### Exercise
From the entries below, please output exactly the lines starting at the one containing "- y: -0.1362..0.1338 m" and ending at the one containing "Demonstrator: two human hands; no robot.", both included.

### Materials provided
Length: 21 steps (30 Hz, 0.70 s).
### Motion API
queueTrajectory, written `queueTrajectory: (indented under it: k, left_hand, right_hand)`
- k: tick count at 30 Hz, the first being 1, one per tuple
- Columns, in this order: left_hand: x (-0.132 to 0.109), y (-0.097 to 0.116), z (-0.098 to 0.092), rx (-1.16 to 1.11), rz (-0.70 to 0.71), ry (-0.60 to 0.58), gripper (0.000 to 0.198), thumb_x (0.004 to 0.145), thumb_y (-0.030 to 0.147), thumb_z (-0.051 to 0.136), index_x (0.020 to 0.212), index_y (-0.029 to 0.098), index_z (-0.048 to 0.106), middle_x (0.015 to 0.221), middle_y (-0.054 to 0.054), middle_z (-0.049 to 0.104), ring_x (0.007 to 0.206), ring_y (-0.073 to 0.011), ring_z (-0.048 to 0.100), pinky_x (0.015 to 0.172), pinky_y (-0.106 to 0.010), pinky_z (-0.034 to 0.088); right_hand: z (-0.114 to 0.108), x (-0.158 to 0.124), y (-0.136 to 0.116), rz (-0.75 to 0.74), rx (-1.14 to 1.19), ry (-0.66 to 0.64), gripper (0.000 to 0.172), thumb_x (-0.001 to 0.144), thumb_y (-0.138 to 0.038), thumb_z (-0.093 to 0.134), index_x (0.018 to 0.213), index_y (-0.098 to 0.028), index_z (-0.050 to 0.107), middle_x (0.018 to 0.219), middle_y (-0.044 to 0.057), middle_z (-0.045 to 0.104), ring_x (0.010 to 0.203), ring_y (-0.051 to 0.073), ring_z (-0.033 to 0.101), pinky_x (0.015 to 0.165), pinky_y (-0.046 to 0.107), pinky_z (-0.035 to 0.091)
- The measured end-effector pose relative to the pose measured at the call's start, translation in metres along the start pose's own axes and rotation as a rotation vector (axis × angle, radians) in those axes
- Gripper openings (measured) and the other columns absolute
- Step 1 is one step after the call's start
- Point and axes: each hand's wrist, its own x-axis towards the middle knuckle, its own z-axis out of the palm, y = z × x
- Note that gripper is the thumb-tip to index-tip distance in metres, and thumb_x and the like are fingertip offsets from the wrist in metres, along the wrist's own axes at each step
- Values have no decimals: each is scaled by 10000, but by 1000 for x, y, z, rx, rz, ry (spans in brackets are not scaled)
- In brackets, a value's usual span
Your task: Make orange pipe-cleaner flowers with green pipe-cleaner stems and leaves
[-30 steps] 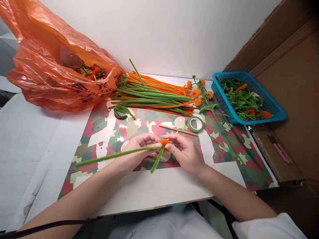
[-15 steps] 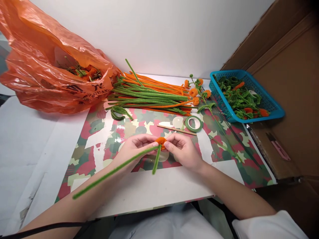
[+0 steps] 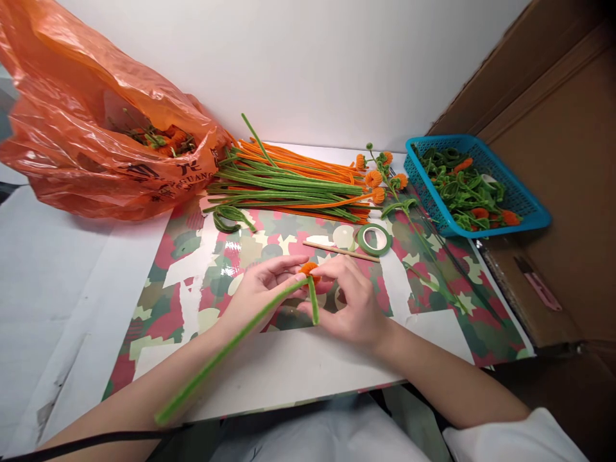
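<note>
My left hand [image 3: 262, 289] and my right hand [image 3: 349, 301] meet over the patterned mat [image 3: 192, 282]. Between their fingertips sits a small orange pipe-cleaner flower head [image 3: 308, 268]. A long green pipe cleaner [image 3: 226, 350] is wound at that head; its long end slants down over my left forearm and its short end [image 3: 314, 307] points down beside my right thumb. Both hands pinch this piece.
An orange plastic bag [image 3: 96, 128] lies at the back left. A pile of green and orange pipe cleaners [image 3: 289, 183] lies behind the mat, with finished orange flowers [image 3: 378, 179], a green tape roll [image 3: 374, 239], a wooden stick [image 3: 339, 251] and a blue basket [image 3: 474, 186]. Cardboard [image 3: 553, 147] stands at right.
The long green end has swung from nearly level at the left down along my left forearm. The short end has turned toward my right thumb. My right fingers have shifted over the flower head.
</note>
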Motion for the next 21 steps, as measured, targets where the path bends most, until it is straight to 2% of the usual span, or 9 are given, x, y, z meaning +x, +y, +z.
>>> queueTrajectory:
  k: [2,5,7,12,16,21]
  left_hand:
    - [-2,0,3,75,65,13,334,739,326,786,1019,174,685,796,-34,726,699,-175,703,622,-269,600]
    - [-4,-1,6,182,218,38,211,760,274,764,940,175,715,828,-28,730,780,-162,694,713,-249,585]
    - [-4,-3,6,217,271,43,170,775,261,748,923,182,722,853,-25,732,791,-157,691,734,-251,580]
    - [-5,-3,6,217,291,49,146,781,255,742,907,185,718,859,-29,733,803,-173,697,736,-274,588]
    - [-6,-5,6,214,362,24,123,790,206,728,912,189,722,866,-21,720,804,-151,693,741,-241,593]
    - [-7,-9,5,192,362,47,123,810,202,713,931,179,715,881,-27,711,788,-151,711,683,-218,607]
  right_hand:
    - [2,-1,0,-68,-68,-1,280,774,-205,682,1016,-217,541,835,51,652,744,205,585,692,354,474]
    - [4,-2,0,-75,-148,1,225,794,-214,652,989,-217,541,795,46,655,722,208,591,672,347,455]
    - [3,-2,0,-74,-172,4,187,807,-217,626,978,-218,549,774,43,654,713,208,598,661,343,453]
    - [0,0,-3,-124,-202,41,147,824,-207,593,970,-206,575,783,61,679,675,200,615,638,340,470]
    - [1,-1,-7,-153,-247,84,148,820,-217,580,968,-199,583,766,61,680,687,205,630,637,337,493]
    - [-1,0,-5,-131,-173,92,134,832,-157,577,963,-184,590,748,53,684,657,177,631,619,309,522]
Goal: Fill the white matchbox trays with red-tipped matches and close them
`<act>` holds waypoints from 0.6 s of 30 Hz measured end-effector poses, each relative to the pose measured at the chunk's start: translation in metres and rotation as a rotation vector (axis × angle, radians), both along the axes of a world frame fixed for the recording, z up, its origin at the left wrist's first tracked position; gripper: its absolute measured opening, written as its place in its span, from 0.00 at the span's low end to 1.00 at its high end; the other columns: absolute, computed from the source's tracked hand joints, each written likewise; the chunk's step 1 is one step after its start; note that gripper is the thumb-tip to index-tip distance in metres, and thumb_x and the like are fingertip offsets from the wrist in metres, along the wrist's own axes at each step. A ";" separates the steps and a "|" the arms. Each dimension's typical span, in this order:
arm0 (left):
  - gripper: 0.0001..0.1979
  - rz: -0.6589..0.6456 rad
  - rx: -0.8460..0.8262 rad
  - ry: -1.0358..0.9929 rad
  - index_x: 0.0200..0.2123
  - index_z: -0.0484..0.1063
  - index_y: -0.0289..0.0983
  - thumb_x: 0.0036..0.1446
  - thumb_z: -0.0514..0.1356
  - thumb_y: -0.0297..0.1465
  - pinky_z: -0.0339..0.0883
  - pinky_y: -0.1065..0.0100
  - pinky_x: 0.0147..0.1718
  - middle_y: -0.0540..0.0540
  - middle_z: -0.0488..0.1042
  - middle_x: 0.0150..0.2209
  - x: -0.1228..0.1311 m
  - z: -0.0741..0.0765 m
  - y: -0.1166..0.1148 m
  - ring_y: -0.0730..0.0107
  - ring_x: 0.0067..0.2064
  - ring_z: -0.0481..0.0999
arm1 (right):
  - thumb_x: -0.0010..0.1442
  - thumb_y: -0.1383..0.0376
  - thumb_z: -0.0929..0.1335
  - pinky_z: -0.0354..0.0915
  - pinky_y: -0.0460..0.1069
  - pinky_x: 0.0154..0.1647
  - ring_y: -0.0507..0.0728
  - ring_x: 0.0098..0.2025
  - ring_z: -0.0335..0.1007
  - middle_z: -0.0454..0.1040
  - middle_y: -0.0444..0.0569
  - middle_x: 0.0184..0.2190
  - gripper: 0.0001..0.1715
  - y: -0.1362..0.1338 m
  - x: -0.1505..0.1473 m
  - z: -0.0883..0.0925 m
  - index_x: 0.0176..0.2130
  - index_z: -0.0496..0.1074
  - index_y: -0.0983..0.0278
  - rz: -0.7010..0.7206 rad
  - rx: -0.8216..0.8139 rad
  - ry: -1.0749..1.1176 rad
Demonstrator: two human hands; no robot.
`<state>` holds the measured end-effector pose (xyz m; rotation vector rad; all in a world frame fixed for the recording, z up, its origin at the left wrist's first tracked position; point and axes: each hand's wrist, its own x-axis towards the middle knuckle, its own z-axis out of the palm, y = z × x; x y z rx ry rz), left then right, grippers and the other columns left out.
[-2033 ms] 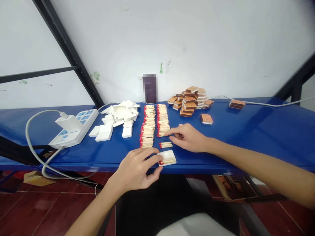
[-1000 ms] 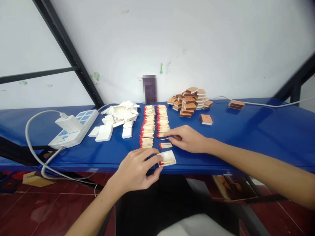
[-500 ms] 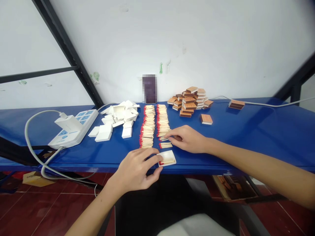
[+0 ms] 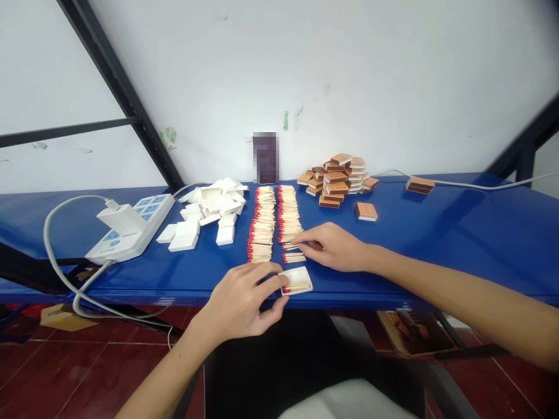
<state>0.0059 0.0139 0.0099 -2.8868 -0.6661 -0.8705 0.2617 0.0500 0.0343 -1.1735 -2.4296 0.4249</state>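
Observation:
My left hand (image 4: pixel 242 299) grips a small white matchbox tray (image 4: pixel 299 280) at the table's near edge; a few red-tipped matches lie in it. My right hand (image 4: pixel 334 246) rests on the blue table (image 4: pixel 437 233), its forefinger and thumb touching matches at the near end of the right row of matches (image 4: pixel 288 212). A small loose bunch of matches (image 4: pixel 294 257) lies just under those fingertips, between the row and the tray. A second row of matches (image 4: pixel 262 224) runs beside the first, to the left.
A heap of white empty trays (image 4: pixel 209 210) lies left of the rows, and a white power strip with a plugged adapter (image 4: pixel 126 227) further left. Brown matchbox sleeves are piled (image 4: pixel 337 179) behind, with a single one (image 4: pixel 366 211) and a pair (image 4: pixel 420 185) to the right.
My right fingertips have drawn a few more matches from the right row down to the loose bunch. The left hand and the tray have stayed put.

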 end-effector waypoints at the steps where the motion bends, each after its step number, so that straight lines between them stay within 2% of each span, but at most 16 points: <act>1: 0.10 0.000 0.001 0.000 0.46 0.73 0.39 0.61 0.59 0.30 0.75 0.62 0.40 0.45 0.78 0.45 0.000 0.000 0.000 0.61 0.44 0.80 | 0.63 0.67 0.65 0.54 0.46 0.30 0.50 0.25 0.65 0.77 0.45 0.26 0.16 0.000 0.000 0.000 0.46 0.81 0.64 0.003 -0.002 0.009; 5: 0.10 -0.001 0.004 -0.002 0.46 0.73 0.39 0.61 0.59 0.29 0.74 0.62 0.39 0.45 0.78 0.45 0.001 0.001 0.000 0.62 0.43 0.80 | 0.63 0.67 0.65 0.55 0.46 0.30 0.50 0.26 0.66 0.77 0.45 0.27 0.15 0.002 0.000 -0.001 0.45 0.81 0.64 -0.020 0.002 0.017; 11: 0.09 -0.008 -0.007 -0.001 0.45 0.73 0.39 0.61 0.59 0.29 0.74 0.63 0.38 0.45 0.78 0.44 0.000 0.001 0.000 0.62 0.42 0.80 | 0.63 0.65 0.66 0.52 0.45 0.29 0.49 0.23 0.60 0.71 0.41 0.21 0.13 0.004 0.000 -0.004 0.42 0.80 0.64 -0.041 -0.001 0.005; 18: 0.09 -0.004 -0.010 0.010 0.45 0.73 0.39 0.61 0.59 0.29 0.74 0.63 0.39 0.45 0.78 0.44 0.000 0.002 -0.001 0.62 0.42 0.80 | 0.60 0.67 0.66 0.51 0.46 0.29 0.49 0.23 0.58 0.66 0.40 0.20 0.10 0.001 0.000 0.001 0.37 0.79 0.64 -0.100 0.020 -0.028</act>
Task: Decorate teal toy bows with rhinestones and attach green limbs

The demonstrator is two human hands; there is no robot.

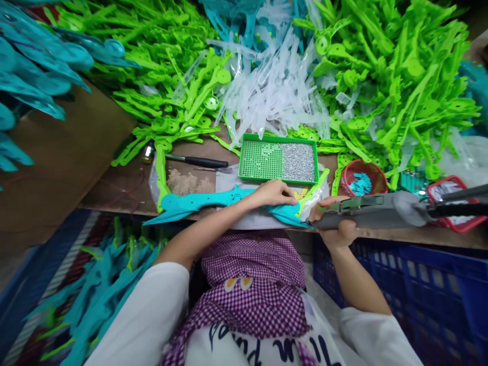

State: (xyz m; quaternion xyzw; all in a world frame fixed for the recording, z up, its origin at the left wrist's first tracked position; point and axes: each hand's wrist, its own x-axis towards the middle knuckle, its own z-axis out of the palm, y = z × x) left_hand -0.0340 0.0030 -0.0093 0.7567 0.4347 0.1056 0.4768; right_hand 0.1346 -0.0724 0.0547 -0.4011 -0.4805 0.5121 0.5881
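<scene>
A curved turquoise plastic bow-shaped piece (pixel 190 201) lies along the front of the workbench, with bright green plastic (pixel 161 178) and clear plastic showing behind its ends. My left hand (pixel 275 194) rests over its right half, fingers bent and pressed onto it near the right end. In my right hand (pixel 337 226) is a grey electric screwdriver (pixel 375 209), held level, its tip at the piece's right end. The exact contact of tip and piece is too small to make out. Just behind my left hand stands a green tray (pixel 241 173) with small silvery screws in its right part.
Heaps of green parts (pixel 396 66) and clear plastic strips (pixel 274 86) cover the back. A hammer (pixel 198 161) lies left of the tray. Right stand a red basket (pixel 345 175) and a red tray (pixel 473 223). Blue crates (pixel 427 284) and turquoise pieces (pixel 110 290) are below.
</scene>
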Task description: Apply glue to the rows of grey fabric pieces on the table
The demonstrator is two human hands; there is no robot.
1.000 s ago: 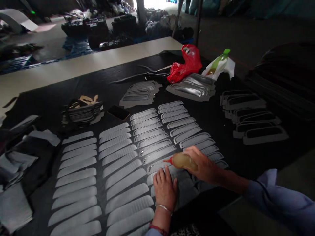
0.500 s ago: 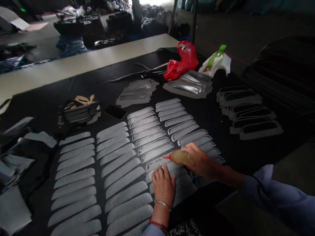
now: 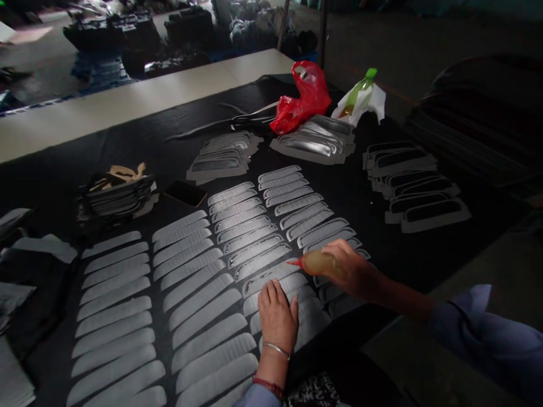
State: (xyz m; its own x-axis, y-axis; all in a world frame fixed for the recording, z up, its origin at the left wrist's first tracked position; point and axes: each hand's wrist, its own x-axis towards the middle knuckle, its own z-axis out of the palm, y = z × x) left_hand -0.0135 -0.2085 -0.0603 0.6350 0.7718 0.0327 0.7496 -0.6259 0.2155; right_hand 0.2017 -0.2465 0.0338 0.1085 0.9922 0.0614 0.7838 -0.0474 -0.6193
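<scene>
My right hand [image 3: 350, 268] is wrapped round a squeeze bottle [image 3: 320, 264] of amber liquid with a red nozzle. The nozzle tip points left, at the right end of a grey curved strip [image 3: 274, 274] that bears a shiny line of liquid along its upper edge. My left hand [image 3: 278, 314] lies flat on the strips just below, fingers stretched out. Several rows of similar grey strips [image 3: 207, 288] cover the black table surface. Those farther up the middle row have glossy wet edges [image 3: 250, 243].
A phone [image 3: 185, 193] lies beyond the strips, beside a stack of dark pieces [image 3: 121, 195]. Farther back are piles of grey cut-outs [image 3: 224, 155], a red plastic bag [image 3: 303, 99] and a green-capped bottle [image 3: 360, 96] in white wrapping. Frame-shaped pieces [image 3: 435, 215] lie at the right.
My right hand has moved the bottle rightward along the strip, to its right end. My left hand stays flat on the strips. The view has shifted slightly.
</scene>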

### Output below
  - y: -0.1362..0.1338 m
  - x: -0.1505..0.1473 m
  - z: -0.0883..0.0925 m
  - index_x: 0.0176..0.2130
  - index_z: -0.0496..0.1074
  - index_y: -0.0983..0.0278
  - rz: -0.7010..0.7206 rad
  - rx: -0.8216..0.8139 rad
  - ry: -1.0749..1.1176 rad
Demonstrator: two human hands; no robot.

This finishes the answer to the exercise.